Baghdad is an enormous city and, much like Vienna after WWII, broken into regions that you can easily got lost within. Still, Damon manages to be exactly where he needs to be at all times. He appears to have no commander and can go wherever he wants and harass whomever he wants. And he's the good guy. The Iraqi henchman he chases is shockingly easy to find. The evidence and clues that have been elusive to the CIA fall into his lap.
No character seems to have a personality and only gets to talk when spouting what the moviemakers must have through were BIG, PROFOUND statements. Damon's character is only interesting in his virtue. Without that he has no personality.
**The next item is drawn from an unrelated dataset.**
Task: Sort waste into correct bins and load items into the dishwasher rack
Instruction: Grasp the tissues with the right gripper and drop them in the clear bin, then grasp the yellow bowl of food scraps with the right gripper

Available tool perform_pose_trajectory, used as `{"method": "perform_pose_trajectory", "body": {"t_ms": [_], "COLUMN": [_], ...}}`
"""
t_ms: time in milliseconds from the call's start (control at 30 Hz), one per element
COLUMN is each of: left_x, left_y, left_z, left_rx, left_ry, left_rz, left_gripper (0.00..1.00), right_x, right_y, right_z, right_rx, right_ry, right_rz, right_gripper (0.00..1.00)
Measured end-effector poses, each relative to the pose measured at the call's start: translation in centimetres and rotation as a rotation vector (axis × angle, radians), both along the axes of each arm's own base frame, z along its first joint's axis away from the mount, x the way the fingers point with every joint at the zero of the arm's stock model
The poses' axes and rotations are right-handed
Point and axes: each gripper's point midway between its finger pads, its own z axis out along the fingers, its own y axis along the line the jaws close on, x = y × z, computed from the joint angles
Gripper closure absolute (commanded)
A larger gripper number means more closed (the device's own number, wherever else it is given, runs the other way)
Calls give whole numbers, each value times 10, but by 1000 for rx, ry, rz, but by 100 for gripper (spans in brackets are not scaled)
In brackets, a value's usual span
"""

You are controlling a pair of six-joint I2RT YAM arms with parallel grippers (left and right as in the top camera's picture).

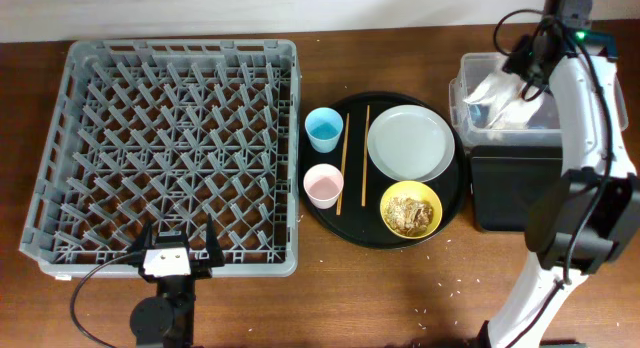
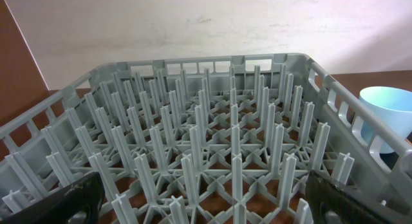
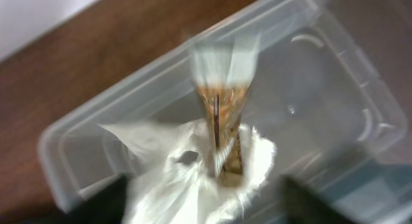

He says only slightly more than an ice cream cone, and most of it in gruff little bursts of macho marine talk. Kinnear's bureaucrat is as one-dimensional as the bad guys in Avatar. A reporter played by Amy Ryan is working to discover the source of bad intelligence, after being responsible for leaking it. You'd think a woman reporter in Iraq would be tough as nails, but she crumbles faster than expired Donettes at the Hostess Thrift Store. Gleeson, who plays the CIA operative, goes through the movie holding back his thick Irish accent like it was explosive diarrhea and he was fifty feet from the bathroom.
There's a lot going on in Green Zone, but I didn't give a cock's waddle about any of it. It just blasted across the screen like a lot of bitchy noise and flashes. The result of the stale political commentary, lame characters and simplified detective work are too little original thought behind the action. The commentary put too much emphasis on the message to be mindless. Good political movies trick you into getting the message. This one isn't good. Two Fingers.